村裡頭有個著名的釣魚佬,叫二狗子,這人沒啥正經營生,就好這一口,天天不管刮風下雪,都要扛著魚竿去江邊轉悠。
今兒個也不例外。
二狗子裹著個破羊皮襖,提溜著個裝滿蚯蚓的鐵皮罐頭盒,哼著小曲兒就上了冰。
“今兒個天氣好,沒風,指定能上魚。
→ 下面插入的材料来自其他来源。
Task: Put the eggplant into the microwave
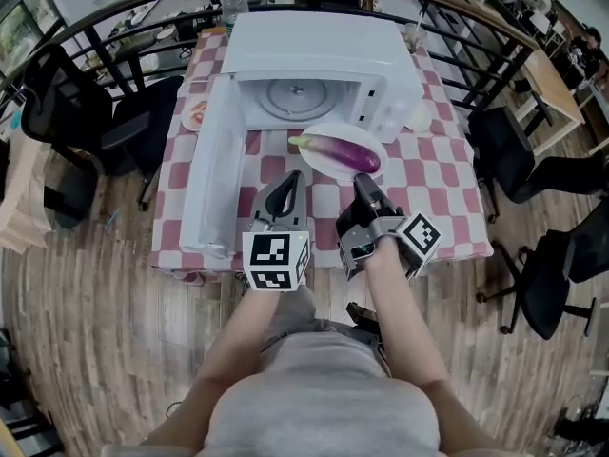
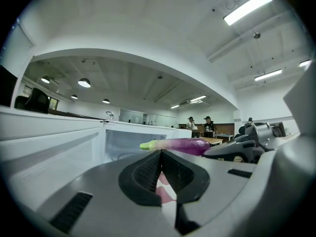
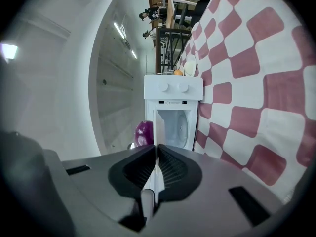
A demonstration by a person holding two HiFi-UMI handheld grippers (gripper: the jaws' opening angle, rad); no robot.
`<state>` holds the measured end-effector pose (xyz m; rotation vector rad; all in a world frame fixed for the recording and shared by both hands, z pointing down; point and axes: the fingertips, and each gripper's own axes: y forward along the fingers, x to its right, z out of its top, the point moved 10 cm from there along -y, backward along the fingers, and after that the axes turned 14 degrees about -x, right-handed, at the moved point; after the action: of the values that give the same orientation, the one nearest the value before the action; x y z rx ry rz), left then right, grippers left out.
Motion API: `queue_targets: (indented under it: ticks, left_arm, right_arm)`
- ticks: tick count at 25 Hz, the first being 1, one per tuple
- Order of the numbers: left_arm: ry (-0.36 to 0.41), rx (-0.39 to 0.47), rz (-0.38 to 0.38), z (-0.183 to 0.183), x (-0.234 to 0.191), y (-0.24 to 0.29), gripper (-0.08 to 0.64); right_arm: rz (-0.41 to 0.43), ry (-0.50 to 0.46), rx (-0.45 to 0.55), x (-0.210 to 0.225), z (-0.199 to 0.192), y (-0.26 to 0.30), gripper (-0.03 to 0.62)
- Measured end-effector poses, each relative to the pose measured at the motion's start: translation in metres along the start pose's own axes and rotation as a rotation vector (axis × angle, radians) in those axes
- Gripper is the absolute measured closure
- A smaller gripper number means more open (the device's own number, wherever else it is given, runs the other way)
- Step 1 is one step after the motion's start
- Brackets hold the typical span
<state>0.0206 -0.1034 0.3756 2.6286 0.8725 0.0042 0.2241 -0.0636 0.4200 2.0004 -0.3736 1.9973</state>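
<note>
Your right gripper (image 1: 363, 183): jaws nearly together, pinching thin near rim of white plate (image 1: 328, 166). Eggplant (image 1: 344, 150) lies on that plate, just in front of microwave (image 1: 324, 50) opening, green stem end toward microwave's open door (image 1: 211, 165). Your left gripper (image 1: 294, 177): in front of microwave, just beside plate, jaws closed tip to tip, nothing between them. Checked table (image 1: 438, 179) under microwave.

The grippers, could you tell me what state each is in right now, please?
Left gripper: closed, empty.
Right gripper: closed on the plate rim.
</note>
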Motion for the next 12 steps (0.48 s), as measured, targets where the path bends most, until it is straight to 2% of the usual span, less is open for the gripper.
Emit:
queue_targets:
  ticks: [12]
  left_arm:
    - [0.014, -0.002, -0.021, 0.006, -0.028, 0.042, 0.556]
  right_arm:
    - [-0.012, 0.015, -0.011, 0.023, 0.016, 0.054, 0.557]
”
二狗子心裡美滋滋的,尋思著能不能釣兩條鯽魚回去燉湯喝。
他順著那條大夥兒常走的冰道往前溜達,走著走著,他就覺著有點不對勁。
前頭那白茫茫的冰麵上,咋好像鼓起來個包呢?
那包黑乎乎的,不大不小,瞅著像個趴著的大狗,又像是個被人扔了的破麻袋。
“那是啥玩意兒?”
二狗子停下腳步,揉了揉眼睛。
這大清早的,江麵上連個鬼影子都沒有,哪來的東西?
他壯著膽子,往前湊了幾步。
離得近了,他看清了,那哪是麻袋啊,那分明就是個人!
那人趴在冰麵上,半截身子露在外頭,那個姿勢……咋說呢,就像是在那兒給誰磕頭似的,撅著個屁股,腦袋頂在冰上。
“哎!哥們兒!”
二狗子喊了一嗓子,“這大冷天的,你在那兒練氣功呢?”
那人沒動靜。
二狗子心裡頭有點發毛了。
他拿起手裡的魚竿,用竿稍在那人的屁股上輕輕戳了一下。
“梆!”
那觸感,硬邦邦的,跟戳在石頭上沒啥兩樣。
二狗子手一哆嗦,那魚竿差點沒拿住。
“這......這特麼是凍上了?”
他大著膽子,繞到側麵去瞅,這一瞅,差點沒把他給嚇尿了褲子!
隻見那人身上結滿了白霜,露在外頭的手早就成了青紫色,跟雞爪子似的蜷縮著。
“媽呀!死人啦!”
二狗子怪叫一聲,轉身就想跑。
可他這腿一軟,還沒跑多遠,就被地上的雪給絆了個跟頭。
他趴在地上,一抬頭,就瞅見離那個磕頭人不遠的地方,還有一個更怪的東西。
那是一個小冰坑。
坑邊上,好像還蹲著個啥玩意兒,黑不溜秋的,縮成一團。
二狗子這會兒腦子裡已經摔成漿糊了,他尋思著,這總不能又是個人吧?哪有死人還帶做伴的?